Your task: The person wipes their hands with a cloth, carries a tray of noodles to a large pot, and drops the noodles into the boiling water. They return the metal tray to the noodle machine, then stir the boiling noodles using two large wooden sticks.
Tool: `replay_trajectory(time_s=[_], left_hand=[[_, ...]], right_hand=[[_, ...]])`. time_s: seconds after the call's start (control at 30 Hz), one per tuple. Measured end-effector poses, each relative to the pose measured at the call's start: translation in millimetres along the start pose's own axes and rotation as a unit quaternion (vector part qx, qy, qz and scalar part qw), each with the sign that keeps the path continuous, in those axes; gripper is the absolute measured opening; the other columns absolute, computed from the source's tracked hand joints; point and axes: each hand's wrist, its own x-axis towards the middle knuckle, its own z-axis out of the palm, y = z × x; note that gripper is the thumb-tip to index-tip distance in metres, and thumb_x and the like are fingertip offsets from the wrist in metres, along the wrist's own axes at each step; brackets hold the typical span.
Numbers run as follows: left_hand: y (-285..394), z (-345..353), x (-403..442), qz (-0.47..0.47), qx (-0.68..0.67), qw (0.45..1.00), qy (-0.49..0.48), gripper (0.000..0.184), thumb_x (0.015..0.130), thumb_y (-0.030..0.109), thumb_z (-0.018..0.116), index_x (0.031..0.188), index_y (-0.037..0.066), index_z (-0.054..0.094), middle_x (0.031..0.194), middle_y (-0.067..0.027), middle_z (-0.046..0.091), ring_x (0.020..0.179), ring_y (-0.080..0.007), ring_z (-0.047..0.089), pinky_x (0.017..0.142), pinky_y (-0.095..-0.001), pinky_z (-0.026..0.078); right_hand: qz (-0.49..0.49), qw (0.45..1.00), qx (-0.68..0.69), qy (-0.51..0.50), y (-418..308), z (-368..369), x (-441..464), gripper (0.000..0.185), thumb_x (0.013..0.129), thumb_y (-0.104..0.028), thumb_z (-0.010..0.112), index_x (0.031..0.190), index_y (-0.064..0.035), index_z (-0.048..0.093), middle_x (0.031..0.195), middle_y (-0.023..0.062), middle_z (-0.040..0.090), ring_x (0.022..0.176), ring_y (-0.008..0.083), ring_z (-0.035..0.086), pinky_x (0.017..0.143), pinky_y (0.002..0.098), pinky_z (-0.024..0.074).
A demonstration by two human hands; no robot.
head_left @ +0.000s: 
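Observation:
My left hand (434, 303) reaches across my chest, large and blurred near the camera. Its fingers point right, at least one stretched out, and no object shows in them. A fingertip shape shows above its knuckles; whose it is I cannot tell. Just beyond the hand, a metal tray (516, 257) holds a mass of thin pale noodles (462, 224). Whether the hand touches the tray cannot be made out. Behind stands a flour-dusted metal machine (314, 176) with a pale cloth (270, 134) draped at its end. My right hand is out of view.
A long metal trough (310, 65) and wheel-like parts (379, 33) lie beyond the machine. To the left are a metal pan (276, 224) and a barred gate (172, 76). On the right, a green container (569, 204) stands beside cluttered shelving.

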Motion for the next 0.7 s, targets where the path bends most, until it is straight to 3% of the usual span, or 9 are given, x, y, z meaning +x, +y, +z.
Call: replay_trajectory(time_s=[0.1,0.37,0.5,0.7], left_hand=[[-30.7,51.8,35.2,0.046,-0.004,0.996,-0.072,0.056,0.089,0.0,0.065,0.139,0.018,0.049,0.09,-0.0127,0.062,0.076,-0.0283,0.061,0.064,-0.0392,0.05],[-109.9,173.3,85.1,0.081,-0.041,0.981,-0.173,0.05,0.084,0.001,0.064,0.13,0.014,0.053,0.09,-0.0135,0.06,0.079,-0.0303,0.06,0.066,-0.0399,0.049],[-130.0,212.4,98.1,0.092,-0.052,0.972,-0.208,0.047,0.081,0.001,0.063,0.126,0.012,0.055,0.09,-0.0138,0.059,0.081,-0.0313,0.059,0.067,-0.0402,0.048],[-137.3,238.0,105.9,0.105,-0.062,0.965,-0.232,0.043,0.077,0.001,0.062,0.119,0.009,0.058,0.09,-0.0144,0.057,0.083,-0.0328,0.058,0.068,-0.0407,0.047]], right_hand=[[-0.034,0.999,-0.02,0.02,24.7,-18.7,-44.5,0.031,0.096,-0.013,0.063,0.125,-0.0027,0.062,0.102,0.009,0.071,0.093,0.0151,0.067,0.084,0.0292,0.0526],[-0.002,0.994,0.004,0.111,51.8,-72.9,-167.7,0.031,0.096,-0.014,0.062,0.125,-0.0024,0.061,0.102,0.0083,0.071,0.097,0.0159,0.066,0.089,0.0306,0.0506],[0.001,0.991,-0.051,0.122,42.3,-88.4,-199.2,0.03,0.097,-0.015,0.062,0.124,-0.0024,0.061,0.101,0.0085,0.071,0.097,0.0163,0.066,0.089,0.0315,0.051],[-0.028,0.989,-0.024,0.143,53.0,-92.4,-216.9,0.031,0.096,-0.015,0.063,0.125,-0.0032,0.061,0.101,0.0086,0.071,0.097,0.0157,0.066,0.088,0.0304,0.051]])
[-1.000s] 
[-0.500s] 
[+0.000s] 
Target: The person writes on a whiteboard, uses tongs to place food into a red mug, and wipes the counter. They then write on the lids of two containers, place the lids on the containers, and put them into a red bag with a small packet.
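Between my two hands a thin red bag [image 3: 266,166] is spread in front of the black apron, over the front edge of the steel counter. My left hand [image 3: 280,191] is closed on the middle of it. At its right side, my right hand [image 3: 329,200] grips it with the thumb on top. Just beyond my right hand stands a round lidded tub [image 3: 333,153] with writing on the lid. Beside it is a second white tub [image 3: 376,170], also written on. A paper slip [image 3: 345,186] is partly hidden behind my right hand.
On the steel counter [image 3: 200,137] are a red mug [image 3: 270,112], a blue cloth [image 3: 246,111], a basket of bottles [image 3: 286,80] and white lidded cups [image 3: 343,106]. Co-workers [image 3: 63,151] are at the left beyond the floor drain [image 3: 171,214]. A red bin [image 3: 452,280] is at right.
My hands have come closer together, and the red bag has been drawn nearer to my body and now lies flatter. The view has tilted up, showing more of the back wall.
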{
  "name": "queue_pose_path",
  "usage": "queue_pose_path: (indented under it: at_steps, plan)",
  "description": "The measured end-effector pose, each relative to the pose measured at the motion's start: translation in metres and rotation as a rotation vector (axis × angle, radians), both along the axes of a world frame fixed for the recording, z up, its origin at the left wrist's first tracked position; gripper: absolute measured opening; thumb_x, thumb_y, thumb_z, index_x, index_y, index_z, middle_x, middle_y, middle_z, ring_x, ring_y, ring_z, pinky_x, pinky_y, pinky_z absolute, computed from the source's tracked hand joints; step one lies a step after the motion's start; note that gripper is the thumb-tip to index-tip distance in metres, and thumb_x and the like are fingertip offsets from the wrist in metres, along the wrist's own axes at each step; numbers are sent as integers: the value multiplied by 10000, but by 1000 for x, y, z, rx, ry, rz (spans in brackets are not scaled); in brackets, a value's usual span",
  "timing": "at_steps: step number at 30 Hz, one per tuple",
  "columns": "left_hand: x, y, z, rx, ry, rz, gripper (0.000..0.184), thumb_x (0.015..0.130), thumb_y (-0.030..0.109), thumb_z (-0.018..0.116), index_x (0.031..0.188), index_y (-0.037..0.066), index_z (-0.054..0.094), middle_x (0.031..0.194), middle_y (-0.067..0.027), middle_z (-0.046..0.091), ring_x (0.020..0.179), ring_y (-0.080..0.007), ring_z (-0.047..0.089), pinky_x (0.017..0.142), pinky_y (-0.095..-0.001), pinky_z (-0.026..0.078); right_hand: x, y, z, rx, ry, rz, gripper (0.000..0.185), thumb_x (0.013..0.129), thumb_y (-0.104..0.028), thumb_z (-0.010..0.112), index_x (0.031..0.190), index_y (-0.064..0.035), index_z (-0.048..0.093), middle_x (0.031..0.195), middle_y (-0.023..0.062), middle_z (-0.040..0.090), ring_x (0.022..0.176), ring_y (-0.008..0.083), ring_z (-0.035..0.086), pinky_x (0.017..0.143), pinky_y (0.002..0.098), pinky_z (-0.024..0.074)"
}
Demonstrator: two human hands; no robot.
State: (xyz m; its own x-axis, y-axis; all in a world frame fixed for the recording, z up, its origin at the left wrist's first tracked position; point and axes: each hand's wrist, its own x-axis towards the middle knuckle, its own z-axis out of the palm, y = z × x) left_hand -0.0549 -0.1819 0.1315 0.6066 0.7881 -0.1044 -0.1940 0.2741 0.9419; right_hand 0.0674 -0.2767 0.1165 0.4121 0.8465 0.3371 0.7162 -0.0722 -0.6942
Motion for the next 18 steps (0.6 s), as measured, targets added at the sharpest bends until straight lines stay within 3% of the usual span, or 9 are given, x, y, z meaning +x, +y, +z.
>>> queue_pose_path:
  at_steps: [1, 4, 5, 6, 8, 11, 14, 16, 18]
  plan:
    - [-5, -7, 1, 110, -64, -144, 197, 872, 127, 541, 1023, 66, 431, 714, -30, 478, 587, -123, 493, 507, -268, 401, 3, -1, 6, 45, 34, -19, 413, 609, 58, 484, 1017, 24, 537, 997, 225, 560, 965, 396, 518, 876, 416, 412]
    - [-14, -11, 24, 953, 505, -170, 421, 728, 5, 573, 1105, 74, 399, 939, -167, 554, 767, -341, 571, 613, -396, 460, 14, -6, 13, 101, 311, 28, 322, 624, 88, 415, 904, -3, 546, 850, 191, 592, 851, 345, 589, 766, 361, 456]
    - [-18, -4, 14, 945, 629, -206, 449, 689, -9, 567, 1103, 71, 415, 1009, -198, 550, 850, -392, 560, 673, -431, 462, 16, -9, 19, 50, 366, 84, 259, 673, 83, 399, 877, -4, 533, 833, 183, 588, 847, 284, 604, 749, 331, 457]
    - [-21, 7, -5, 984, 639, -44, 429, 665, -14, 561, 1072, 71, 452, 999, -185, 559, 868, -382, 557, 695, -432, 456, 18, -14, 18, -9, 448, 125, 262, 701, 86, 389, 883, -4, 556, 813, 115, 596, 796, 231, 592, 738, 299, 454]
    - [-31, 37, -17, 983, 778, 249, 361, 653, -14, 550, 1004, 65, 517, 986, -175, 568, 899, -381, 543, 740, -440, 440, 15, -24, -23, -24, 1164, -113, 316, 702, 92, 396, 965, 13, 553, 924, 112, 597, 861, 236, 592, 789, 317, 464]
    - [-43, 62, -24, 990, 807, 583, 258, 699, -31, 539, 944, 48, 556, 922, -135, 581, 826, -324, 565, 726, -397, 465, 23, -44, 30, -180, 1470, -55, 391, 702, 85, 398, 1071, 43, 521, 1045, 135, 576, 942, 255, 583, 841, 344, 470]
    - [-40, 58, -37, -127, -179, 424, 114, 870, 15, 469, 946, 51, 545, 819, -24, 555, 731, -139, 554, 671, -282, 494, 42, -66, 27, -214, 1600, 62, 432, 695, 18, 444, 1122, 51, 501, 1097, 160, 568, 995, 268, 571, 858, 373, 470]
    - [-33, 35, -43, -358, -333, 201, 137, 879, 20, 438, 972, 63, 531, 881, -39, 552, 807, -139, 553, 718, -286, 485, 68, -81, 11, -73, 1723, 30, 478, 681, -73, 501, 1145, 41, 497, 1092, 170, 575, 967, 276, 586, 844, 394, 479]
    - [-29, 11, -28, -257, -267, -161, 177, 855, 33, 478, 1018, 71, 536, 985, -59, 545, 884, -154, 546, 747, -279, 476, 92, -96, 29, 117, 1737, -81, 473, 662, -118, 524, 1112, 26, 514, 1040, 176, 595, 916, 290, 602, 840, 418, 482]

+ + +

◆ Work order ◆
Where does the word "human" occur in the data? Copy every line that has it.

◆ Reply ◆
A demonstration by two human hands; no robot.
Demonstrator: two human hands; no robot.

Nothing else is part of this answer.